In 2009, Harclerode and her colleagues decided to study risk perception in Jersey City, New Jersey, where local health experts had been trying to understand why some residents ignored warnings about lead-based paint. Despite the launch of a lead-prevention mitigation program spearheaded by the Jersey City Department of Health, the city still struggled with high lead blood levels. 

Using data obtained from about 250 survey respondents, Harclerode and her team discovered common perception factors that affected partic­i­pa­tion in the mitigation of lead-based paint within residential structures. These factors included partic­i­pa­tion in household paint and/or blood testing, their proximity to lead-impacted properties, the presence of vulnerable populations (i.e., children under the age of three), and their increased perception of risk to other hazards like water and air pollution. Obtaining a compre­hen­sive under­stand­ing of site-specific public perception resulted in a series of recom­men­da­tions to refine the public outreach strategy and overcome inaction.

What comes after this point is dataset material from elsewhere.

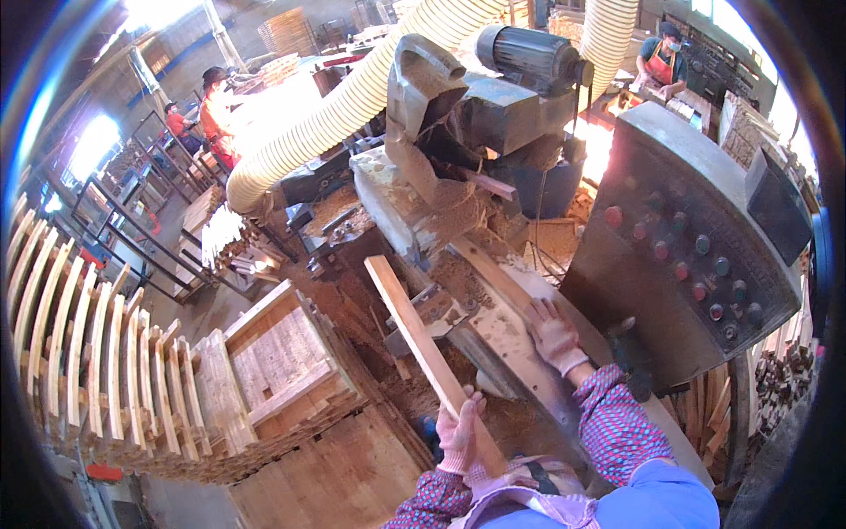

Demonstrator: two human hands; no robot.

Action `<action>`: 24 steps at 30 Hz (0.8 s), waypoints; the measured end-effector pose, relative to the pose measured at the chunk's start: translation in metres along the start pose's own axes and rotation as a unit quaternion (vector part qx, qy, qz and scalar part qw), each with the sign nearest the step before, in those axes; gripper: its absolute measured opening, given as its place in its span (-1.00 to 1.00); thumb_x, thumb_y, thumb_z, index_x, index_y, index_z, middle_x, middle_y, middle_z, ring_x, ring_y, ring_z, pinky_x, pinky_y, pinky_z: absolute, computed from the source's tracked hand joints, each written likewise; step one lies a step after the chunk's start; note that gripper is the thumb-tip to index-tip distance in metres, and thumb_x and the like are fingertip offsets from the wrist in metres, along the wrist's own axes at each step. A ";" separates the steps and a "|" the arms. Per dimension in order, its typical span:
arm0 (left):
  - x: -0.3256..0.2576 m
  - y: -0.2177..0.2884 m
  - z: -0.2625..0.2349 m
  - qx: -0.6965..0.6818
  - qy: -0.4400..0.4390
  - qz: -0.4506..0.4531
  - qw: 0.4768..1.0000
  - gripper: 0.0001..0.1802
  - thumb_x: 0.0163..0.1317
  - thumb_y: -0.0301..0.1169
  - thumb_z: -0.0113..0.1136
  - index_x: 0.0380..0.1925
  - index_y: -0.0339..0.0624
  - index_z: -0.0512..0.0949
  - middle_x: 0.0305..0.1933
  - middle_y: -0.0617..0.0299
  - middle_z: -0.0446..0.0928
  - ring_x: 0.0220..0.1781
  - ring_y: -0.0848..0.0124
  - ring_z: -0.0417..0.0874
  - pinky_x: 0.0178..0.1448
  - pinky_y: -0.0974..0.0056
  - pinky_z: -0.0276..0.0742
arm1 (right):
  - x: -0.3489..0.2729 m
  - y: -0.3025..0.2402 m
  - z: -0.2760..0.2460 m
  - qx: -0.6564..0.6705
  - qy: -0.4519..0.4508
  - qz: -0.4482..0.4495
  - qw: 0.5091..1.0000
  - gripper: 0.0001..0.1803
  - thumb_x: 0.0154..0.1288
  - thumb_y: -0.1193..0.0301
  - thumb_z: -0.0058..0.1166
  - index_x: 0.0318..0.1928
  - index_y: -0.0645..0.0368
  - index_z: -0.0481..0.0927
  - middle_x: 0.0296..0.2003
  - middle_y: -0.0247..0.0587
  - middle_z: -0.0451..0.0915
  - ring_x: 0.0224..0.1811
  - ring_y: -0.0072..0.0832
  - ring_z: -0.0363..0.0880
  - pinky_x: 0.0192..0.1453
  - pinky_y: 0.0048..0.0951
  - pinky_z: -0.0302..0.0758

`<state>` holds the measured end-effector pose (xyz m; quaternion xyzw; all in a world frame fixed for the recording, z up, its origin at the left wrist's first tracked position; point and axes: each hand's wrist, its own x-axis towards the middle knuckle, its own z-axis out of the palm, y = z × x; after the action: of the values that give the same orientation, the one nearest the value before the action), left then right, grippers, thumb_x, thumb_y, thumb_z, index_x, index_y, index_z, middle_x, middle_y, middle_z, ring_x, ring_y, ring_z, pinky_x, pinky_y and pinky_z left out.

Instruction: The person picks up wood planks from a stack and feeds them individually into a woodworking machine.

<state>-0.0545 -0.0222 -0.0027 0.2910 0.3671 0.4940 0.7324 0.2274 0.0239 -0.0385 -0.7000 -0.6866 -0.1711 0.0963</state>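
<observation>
My left hand (pixel 460 434), in a pale work glove, is closed around a long wooden strip (pixel 414 331). The strip slants from my lap up and to the left, past the near side of the machine. My right hand (pixel 555 337), also gloved, lies flat with fingers stretched out on the machine bed (pixel 515 339), at the near end of another wooden strip (pixel 493 273). That second strip runs along the bed toward the dusty metal hood (pixel 423 115) of the woodworking machine. Its far end is hidden near the hood.
A control panel (pixel 679 256) with red and green buttons stands close on my right. A ribbed cream hose (pixel 326 132) arches over the machine, beside an electric motor (pixel 529 60). Stacked pallets and wood strips (pixel 106 353) fill the left. Several people work farther back. Sawdust covers the machine.
</observation>
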 end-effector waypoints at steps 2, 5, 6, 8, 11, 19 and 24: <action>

Harclerode and her team published their findings in the Journal of Envi­ron­men­tal Management. In the same issue, they also introduce the "Early Decision Framework" that leads project managers toward a risk-based remediation approach, when appropriate:


Encourage Partic­i­pa­tion

Allow stake­hold­ers to participate in decisions about how risk should be managed.

A proper outreach plan includes several preliminary steps prior to a town-hall style gathering. Build engagement gradually by teaming with profes­sion­als in academia and the public sector to create a compre­hen­sive community involvement plan. Preliminary steps may include:  

  • Noti­fi­ca­tions to the affected population
  • Coor­di­na­tion with relevant community groups
  • Estab­lish­ment of community-specific engagement goals
  • Press release and briefing
  • Community meeting rehearsal

A complete community outreach plan also includes a strategy for reaching under­rep­re­sented populations like non-native speakers and low-income families, as well as sensitive populations like children and the elderly. Plan carefully and listen to the public’s concerns. Understand demographic and socio-cultural factors and speak clearly, compas­sion­ately, and in nontech­ni­cal terms.

By construct­ing and following a risk commu­ni­ca­tion plan, you can shrink the distance between you and your stake­hold­ers. Engaging with stake­hold­ers shouldn't feel like a burden—think of it as adding another insightful member to your project team.